Foundation Medicine Diversity Video
Budget Your Communication Strategy
Again, like any marketing campaign, you’re going to need funding to get the word out about your employer brand in all these channels. Some typical pieces of your budget should include:
- Full-time and part-time staffing
- Any tools you’ll need to execute and track your branding
- Direct advertising
- Production costs for advertising
- Special projects such as donating to charities or organizing events
There’s going to be some overlap between employee branding, marketing, and HR activities. Use your judgement on what belongs to each in the budget.
Step 6: Measure & Evaluate
A lot of factors go into determining the effectiveness of your employer brand. But the two main pieces are how effective you are at delivering on your EVP and how well are you at getting the word out.
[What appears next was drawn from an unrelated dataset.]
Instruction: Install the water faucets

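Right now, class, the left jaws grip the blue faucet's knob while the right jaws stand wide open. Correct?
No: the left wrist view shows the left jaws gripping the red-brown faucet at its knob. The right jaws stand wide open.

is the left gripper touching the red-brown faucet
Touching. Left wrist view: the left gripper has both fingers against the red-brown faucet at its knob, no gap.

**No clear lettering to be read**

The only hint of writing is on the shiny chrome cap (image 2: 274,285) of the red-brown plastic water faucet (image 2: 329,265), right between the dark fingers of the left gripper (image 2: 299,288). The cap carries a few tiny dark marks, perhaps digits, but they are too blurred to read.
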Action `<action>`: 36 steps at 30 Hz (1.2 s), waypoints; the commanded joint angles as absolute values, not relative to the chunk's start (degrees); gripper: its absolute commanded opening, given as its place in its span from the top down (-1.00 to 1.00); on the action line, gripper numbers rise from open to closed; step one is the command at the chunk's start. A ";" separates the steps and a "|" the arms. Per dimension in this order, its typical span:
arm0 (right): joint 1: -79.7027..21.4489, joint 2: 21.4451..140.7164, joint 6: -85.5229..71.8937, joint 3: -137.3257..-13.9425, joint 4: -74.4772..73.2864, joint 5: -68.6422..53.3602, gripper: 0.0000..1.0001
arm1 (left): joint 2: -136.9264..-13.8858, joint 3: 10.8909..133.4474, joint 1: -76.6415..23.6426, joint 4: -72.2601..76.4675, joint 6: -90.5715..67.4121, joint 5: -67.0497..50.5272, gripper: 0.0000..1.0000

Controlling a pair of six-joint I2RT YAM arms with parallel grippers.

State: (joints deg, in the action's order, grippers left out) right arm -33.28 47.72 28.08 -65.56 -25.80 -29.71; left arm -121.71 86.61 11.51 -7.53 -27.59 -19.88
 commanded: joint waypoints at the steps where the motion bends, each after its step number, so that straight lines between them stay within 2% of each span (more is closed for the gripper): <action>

Remember, in order to have an effective employer brand, it’s not enough to get the word out once. You need to continually hone the messaging in your EVP and reach job seekers and employees. Your long-term plan should also include periodic review and adjustment to make sure your small business is being effective over time.
The easiest place to measure your EVP is going to be with your employees. Employee surveys are a great way to do this. A few things you might want to start measuring if you’re not already would be:
- Employee engagement surveys
- Employee retention rates
- Employee activity, e.g. volunteer rates
- New employee post-onboarding surveys
- Exiting employee surveys
Click here for a free template of an employee survey.
Similar to any marketing campaigns, measuring how effective your employer branding is going outside of your small business is a bit trickier than internal. But here are a few ideas on how to measure it:
- Average number of candidates for job openings over time
- Time to hire
- External surveys
- Number of attendees at non-employee social activity, e.g. liking a blood drive
There are additional HR metrics that can also be a good measure of the success of your employer brand.
Bottom Line: Employer Branding
So you should now be armed with what you need to get your employer branding off the ground. Keep these key things in mind as you get started:
- You have to “walk the talk” on your brand, not just marketing speak
- Focus on evangelizing actual activity as opposed to good intentions
- To sustain a program over time, you need to gather data to support continued investment and improve the program over time.